▶ **TASK DESCRIPTION**: Copy the listing below line for line, from its opening line to the one with "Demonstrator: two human", both included; stop there.

----

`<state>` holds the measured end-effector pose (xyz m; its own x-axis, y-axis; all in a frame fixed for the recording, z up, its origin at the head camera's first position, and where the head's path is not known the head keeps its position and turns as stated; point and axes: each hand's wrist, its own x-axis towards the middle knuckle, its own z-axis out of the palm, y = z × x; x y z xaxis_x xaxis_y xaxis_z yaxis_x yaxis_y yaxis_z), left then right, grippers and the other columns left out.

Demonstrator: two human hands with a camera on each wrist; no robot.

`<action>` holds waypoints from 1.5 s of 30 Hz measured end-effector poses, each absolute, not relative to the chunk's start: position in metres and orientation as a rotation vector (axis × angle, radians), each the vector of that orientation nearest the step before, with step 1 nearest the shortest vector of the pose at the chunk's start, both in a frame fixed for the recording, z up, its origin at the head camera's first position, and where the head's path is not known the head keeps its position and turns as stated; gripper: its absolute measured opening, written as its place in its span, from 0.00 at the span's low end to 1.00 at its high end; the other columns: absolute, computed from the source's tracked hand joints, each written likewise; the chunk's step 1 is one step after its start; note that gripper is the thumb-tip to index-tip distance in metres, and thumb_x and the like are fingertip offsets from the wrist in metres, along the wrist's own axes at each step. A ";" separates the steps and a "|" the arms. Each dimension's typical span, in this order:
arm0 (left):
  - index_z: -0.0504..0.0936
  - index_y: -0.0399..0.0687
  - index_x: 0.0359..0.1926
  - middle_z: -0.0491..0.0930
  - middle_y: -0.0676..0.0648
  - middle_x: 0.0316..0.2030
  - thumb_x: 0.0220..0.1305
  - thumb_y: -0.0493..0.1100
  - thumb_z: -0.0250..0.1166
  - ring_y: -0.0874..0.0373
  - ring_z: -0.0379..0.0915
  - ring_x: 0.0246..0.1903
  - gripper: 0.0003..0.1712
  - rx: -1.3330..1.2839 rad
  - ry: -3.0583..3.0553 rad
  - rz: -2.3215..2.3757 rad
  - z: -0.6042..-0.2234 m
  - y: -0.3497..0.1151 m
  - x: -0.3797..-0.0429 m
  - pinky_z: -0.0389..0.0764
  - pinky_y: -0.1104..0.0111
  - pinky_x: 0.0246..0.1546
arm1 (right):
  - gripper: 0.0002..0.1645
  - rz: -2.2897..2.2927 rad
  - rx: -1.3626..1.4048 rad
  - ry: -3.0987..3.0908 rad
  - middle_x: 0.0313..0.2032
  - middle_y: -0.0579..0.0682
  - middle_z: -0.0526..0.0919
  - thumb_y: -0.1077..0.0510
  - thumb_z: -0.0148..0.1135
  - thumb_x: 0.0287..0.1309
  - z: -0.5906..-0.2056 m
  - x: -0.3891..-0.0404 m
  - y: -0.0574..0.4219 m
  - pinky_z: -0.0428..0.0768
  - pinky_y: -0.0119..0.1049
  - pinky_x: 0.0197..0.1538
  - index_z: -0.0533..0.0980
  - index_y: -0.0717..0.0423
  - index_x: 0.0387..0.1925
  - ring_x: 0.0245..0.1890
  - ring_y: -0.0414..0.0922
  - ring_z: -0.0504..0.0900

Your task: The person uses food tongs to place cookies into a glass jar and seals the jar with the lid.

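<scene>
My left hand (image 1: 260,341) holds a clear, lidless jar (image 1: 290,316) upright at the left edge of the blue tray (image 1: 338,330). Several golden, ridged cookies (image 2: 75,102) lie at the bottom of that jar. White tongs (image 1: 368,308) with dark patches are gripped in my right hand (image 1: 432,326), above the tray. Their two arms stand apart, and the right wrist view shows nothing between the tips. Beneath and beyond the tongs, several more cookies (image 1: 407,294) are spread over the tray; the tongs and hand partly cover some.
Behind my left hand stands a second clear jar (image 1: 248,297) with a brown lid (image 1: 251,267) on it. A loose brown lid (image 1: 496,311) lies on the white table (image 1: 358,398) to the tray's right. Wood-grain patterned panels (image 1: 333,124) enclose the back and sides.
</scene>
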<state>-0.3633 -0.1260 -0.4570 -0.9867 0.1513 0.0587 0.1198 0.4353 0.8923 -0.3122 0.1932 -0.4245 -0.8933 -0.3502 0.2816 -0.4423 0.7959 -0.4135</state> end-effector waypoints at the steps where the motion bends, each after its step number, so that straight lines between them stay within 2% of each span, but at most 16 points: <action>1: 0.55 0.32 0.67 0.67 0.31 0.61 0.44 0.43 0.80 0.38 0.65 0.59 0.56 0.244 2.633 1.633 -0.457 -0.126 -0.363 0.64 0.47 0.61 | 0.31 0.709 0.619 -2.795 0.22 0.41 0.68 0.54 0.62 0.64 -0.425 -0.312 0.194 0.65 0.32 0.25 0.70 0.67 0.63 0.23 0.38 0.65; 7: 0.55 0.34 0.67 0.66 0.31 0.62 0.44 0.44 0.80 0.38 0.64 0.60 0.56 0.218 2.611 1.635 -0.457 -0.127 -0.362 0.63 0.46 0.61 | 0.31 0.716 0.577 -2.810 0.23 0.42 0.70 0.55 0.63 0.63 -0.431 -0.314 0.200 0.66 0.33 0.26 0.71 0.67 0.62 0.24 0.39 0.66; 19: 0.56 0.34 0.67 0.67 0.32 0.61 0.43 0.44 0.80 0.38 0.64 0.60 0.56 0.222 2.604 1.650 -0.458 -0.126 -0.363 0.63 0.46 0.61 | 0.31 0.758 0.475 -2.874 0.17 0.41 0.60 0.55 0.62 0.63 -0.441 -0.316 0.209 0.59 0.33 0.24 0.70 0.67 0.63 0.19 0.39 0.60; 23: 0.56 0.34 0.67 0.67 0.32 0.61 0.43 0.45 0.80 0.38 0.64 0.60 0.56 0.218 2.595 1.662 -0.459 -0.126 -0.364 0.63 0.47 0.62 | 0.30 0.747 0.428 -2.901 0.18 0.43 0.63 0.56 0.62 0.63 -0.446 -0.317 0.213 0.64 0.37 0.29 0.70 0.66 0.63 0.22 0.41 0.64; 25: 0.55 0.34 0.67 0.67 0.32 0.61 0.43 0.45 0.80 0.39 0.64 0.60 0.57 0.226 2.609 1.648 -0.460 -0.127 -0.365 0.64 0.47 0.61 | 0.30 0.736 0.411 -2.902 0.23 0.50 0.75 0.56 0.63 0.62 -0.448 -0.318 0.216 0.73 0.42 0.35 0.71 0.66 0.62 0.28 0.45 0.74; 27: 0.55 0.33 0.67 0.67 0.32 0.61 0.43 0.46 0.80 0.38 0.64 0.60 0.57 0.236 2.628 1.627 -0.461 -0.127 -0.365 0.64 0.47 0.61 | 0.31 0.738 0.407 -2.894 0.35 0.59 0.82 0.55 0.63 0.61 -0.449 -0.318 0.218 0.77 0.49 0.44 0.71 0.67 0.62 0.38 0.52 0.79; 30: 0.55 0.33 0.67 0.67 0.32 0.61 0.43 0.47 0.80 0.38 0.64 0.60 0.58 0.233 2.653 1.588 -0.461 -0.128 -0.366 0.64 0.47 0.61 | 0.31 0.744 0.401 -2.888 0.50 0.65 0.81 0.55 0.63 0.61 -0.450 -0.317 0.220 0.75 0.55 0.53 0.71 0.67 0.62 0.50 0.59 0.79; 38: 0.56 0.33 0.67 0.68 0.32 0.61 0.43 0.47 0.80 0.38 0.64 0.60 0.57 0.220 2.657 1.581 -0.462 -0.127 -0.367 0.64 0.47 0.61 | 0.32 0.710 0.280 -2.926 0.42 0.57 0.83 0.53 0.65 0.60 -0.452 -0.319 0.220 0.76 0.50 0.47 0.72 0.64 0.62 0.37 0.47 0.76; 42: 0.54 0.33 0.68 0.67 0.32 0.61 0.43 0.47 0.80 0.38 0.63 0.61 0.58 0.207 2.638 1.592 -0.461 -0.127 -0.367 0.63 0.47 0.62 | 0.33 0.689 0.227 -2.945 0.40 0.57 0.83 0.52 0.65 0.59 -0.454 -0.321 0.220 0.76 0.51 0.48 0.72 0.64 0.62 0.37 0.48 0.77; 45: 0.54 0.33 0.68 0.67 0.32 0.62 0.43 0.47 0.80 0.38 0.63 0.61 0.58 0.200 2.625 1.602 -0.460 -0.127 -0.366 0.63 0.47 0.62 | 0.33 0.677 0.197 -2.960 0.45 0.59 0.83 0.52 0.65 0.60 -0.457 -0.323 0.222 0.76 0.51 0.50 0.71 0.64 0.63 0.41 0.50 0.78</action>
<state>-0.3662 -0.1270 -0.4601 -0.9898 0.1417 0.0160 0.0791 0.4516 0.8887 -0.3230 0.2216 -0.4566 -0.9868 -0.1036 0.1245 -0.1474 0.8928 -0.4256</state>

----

▶ **PROBLEM SOLUTION**:
`<state>` holds the measured end-effector pose (xyz m; its own x-axis, y-axis; all in a frame fixed for the recording, z up, its origin at the head camera's first position, and where the head's path is not known the head keeps its position and turns as stated; point and axes: each hand's wrist, its own x-axis towards the middle knuckle, its own z-axis out of the palm, y = z × x; x y z xaxis_x xaxis_y xaxis_z yaxis_x yaxis_y yaxis_z), left then right, grippers and the other columns left out.

Demonstrator: two human hands with a camera on each wrist; no robot.

The exercise output is complete.